Details
Description
The CMS API defines the interface for Strings in the TextMessage using the C++ std::string and const char* primitives and doesn't consider character encodings in its interface or the use of multibyte string representations.
In order to allow the use of Strings between Java and C++ and .NET clients the strings in the TextMessage as well as those in MapMessage, StreamMessage, and BytesMessage (when wreiteUTF and readUTF are called) as well as message properties of the string type are encoded in the JAVA standard Modified UTF-8 format for serialized strings.
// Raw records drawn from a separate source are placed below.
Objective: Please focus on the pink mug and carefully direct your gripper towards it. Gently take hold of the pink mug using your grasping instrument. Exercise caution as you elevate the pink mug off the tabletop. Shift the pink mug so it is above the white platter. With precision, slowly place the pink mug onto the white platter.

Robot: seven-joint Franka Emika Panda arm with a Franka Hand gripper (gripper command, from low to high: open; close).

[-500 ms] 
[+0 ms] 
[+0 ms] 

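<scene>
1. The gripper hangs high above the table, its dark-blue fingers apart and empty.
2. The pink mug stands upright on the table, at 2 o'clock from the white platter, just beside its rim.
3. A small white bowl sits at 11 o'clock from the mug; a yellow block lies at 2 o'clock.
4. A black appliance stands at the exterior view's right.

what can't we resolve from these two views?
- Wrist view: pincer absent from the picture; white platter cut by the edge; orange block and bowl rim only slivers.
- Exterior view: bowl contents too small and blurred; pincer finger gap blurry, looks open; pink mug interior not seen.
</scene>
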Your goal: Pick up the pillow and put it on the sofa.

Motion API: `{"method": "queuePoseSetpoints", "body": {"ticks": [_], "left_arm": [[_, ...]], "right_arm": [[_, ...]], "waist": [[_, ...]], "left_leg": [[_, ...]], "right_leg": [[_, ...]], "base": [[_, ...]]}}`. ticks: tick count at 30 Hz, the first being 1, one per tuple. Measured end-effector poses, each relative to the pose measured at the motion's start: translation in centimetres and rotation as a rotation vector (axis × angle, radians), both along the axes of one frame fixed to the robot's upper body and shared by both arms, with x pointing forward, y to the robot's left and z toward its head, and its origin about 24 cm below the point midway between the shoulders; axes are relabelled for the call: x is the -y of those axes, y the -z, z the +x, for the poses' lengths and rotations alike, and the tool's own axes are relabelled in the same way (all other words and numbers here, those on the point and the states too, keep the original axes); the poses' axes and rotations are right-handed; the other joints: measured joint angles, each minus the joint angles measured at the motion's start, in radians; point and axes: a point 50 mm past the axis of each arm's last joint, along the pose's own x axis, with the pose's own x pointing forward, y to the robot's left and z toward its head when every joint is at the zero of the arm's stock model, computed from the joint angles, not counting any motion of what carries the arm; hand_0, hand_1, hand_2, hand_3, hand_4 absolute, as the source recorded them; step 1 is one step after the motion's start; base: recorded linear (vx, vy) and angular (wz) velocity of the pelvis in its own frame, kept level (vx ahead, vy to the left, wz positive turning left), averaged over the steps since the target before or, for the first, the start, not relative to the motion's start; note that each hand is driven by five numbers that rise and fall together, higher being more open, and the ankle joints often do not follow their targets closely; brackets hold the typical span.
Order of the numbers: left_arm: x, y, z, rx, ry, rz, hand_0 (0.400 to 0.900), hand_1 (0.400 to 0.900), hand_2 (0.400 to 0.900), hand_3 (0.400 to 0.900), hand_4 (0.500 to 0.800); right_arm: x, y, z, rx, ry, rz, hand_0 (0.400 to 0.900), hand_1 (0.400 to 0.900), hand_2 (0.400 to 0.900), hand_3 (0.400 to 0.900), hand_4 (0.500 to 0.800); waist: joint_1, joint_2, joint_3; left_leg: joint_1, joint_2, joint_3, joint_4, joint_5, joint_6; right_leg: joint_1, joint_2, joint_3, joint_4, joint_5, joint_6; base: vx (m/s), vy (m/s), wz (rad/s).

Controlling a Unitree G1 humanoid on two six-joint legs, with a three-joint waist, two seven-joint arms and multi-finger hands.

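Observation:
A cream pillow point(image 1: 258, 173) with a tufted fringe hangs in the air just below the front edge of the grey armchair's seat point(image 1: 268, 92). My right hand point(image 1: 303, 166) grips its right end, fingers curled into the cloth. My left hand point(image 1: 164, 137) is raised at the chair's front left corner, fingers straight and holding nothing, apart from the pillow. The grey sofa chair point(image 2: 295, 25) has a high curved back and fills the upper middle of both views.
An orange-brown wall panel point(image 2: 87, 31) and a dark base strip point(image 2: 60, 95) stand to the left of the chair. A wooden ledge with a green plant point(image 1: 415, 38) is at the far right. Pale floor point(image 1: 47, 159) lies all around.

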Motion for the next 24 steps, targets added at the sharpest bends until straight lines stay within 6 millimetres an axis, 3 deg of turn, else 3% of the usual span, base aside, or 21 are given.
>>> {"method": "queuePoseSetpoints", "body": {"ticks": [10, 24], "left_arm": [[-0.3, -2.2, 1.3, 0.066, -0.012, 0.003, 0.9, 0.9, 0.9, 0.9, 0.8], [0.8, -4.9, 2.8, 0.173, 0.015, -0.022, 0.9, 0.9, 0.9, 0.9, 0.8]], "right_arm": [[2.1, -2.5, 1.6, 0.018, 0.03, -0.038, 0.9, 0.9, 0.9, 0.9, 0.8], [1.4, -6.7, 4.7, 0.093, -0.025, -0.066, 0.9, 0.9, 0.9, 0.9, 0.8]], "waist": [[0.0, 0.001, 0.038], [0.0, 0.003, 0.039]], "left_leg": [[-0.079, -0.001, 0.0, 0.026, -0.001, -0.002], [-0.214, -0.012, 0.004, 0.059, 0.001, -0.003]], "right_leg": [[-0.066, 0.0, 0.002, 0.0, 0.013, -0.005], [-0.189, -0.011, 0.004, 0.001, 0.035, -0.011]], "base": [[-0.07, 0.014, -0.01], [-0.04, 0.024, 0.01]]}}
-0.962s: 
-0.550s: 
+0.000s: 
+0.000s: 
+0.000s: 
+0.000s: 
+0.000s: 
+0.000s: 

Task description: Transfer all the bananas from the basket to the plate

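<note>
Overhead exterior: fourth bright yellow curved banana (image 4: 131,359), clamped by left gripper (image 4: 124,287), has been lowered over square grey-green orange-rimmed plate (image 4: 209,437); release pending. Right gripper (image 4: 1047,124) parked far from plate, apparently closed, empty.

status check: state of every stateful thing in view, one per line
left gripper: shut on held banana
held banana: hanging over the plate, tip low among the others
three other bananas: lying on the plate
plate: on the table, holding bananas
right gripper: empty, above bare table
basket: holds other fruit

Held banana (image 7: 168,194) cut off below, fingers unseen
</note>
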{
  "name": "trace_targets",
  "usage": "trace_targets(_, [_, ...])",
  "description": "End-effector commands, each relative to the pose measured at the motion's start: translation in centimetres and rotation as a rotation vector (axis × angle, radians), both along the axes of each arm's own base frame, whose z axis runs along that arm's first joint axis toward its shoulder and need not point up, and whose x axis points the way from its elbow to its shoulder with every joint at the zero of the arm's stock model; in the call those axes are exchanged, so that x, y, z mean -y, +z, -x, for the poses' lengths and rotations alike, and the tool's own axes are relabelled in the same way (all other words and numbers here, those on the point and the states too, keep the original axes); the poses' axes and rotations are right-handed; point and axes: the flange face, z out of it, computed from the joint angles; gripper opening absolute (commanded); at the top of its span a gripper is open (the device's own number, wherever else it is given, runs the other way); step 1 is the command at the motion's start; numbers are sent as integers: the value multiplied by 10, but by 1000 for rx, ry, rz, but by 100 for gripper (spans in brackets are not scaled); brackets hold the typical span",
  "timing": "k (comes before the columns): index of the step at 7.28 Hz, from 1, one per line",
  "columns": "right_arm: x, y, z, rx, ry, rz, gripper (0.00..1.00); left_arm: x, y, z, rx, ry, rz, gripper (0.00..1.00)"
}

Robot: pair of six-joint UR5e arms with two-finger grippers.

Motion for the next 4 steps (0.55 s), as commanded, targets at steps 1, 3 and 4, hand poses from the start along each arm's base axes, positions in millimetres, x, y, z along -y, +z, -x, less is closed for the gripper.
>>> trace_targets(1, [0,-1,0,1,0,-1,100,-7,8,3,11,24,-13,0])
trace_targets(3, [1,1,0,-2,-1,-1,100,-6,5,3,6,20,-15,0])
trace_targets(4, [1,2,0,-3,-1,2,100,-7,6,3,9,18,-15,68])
This design makes the assumption that strings passed are in US-ASCII format and that the strings from the broker are also encoded with no char values greater than 255 and throws an exception if one is encountered.
The CMS interface needs to be extended to allow for more flexible string handling and offer a mechanism to deal with string encodings other than ASCII.
Another alternative is to change the assumption about strings in the CMS API to assume that all string are given as either ASCII strings with chars < 127 and no embedded nulls or are already encoded by the user as Modified UTF-8 by the user so that a Java or .NET client can read all strings sent in CMS Messages as well.
I think the resolution to this issue will be to remove all string encoding from the C++ client and enforce the rule that if the client app wishes to send strings with values larger than 127 than they need to first UTF-8 encode the strings themselves.